O único problema com esse escândalo é que não aconteceu. Vários outros ângulos de câmera mostraram o que o primeiro ângulo já tinha mostrado suficientemente bem: o assistente enrolava um fio de microfone muito próximo da moça, e esse movimento das mãos sugeriu, a duzentos milhões de míopes, que ele cometia algum tipo de crime sexual.

Não houve rigorosamente nada, mas antes que o nada se confirmasse como rigorosamente nada, as bem-intencionadas pessoas que habitam as redes sociais cada vez menos sociáveis trepidaram de indignação e senso de justiça; daí para o justiçamento é, teria sido, um pulo. Os outros ângulos, o esclarecimento do acusado e o esclarecimento da suposta vítima salvaram a pele – e a carreira – do profissional. É tanta gente preocupada com o bem-estar do próximo que chega a emocionar.

Voltemos mais um pouco, às eleições presidenciais: como se presidir o Brasil já não fosse desgraça o bastante, Jair Bolsonaro é esfaqueado ao vivo e em cores durante campanha. O autor do crime foi identificado e preso. Um escândalo.

O único problema com esse escândalo é que aconteceu, mas muita gente não acreditou no que viu. Vários outros ângulos de câmera mostraram o que o primeiro ângulo já tinha mostrado suficientemente bem: o presidente acena para seus eleitores em meio à multidão, quando de repente sofre o golpe, que poderia ter sido fatal.

Tanto os que viram o que não havia para ver, no caso da repórter, quanto os que negaram o que viram, no caso do candidato, sofrem de algum tipo de doença ainda não devidamente catalogada na literatura médica. A imagem, que já valeu mais do que mil palavras, hoje não vale o pixel que come. O que vale é afirmar ou negar fatos e notícias que não acontecem ou que acontecem diante de nossos olhos, programados para ver o que esperam ver e não ver o que não querem ver.

Mais do que nunca, num mundo cercado de câmeras, fotografias, ângulos e informações, a reação das pessoas é de incredulidade absoluta, ou de credulidade bovina. Isso não impede que, tomadas de fúria ética, queiram demonstrar o que sentem sobre o que veem, ouvem e leem, antes mesmo de ver, ouvir e ler.

O comportamento é teatral e mimético. Representa-se a indignação, pouco importando a indignação genuína. As emoções, cada vez mais intempestivas e exageradas, cobrem de escamas os olhos e projetam sobre os objetos qualidades que eles não têm. O cérebro se recusa a crer no que vê, quando vê, ou a deixar de crer no que não vê, quando queria ter visto.

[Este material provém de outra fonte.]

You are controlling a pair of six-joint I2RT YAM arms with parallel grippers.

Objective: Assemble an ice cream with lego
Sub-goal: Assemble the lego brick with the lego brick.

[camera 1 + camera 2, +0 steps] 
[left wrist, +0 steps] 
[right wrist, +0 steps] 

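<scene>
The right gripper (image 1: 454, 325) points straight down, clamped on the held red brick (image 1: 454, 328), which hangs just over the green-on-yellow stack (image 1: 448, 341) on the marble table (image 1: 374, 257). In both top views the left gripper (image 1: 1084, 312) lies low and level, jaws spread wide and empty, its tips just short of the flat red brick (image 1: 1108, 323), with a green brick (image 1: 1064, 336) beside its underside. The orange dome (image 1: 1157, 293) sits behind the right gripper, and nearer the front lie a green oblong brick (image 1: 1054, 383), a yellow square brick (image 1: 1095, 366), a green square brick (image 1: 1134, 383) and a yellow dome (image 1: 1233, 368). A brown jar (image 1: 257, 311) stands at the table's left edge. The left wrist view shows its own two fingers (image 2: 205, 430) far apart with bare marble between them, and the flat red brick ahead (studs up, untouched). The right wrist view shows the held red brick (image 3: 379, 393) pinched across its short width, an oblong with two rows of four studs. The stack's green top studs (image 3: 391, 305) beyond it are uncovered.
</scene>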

O problema das notícias falsas é que todos estão dispostos a acreditar nelas, com o fervor dos mártires.

A repórter que não sofreu o abuso de que era defendida teve de se esforçar para convencer a populaça que não sofrera o abuso; o presidente, à época candidato, foi acusado de simular sua quase-morte e sua aparência cadavérica, noves fora a bolsa de colostomia, as cicatrizes, as fotos etc.

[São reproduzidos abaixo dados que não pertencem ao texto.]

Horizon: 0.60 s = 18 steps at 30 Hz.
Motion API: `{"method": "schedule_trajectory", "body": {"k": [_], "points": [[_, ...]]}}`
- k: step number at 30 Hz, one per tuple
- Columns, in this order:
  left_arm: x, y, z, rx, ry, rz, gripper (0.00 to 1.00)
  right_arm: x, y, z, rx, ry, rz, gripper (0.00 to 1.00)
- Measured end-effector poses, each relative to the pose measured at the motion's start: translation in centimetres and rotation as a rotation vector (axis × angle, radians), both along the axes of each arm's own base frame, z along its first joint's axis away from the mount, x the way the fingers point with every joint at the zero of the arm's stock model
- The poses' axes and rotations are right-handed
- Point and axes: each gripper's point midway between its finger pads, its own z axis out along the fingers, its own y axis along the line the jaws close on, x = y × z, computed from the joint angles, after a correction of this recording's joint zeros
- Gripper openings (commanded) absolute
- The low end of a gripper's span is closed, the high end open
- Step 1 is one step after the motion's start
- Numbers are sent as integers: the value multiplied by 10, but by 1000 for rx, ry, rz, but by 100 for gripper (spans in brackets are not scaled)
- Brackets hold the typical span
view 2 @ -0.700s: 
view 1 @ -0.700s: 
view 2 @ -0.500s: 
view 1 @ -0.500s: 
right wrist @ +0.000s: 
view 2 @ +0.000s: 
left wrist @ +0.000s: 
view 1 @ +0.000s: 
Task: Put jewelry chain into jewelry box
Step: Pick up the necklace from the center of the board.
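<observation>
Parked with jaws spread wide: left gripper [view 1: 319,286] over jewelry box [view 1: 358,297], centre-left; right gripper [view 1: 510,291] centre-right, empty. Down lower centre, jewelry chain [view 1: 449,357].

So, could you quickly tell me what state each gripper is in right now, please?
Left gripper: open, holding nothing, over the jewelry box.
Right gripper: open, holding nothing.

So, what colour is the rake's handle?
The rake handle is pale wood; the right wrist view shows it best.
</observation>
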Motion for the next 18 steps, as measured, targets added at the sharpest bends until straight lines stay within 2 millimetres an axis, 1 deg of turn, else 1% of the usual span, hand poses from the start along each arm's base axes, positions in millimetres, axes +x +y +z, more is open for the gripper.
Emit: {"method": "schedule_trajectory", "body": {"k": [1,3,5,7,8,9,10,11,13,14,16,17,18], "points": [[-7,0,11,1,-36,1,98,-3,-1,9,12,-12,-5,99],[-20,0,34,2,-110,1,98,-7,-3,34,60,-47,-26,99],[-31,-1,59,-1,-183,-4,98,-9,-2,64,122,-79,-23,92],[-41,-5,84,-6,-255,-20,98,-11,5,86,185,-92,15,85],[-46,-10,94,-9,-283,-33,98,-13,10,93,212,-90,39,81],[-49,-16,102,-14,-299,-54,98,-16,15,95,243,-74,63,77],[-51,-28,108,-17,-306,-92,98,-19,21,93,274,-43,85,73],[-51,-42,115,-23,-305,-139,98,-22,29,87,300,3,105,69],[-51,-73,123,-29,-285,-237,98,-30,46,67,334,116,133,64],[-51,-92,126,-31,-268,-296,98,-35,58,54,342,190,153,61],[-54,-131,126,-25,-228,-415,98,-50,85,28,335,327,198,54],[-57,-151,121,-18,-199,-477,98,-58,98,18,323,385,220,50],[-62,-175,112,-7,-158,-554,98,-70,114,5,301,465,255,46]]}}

Assim, nessa era em que o mundo não é mais que “vontade e representação”, para lembrar do clássico de Schopenhauer, o comportamento ético se transforma na odiosa sinalização de virtude, e as relações sociais se transmutam numa atitude farsesca e mesmo satírica, como se fôssemos personagens à procura de autor. A realidade que se vire para provar que existe, pois entre os fatos e os memes, pior para os fatos.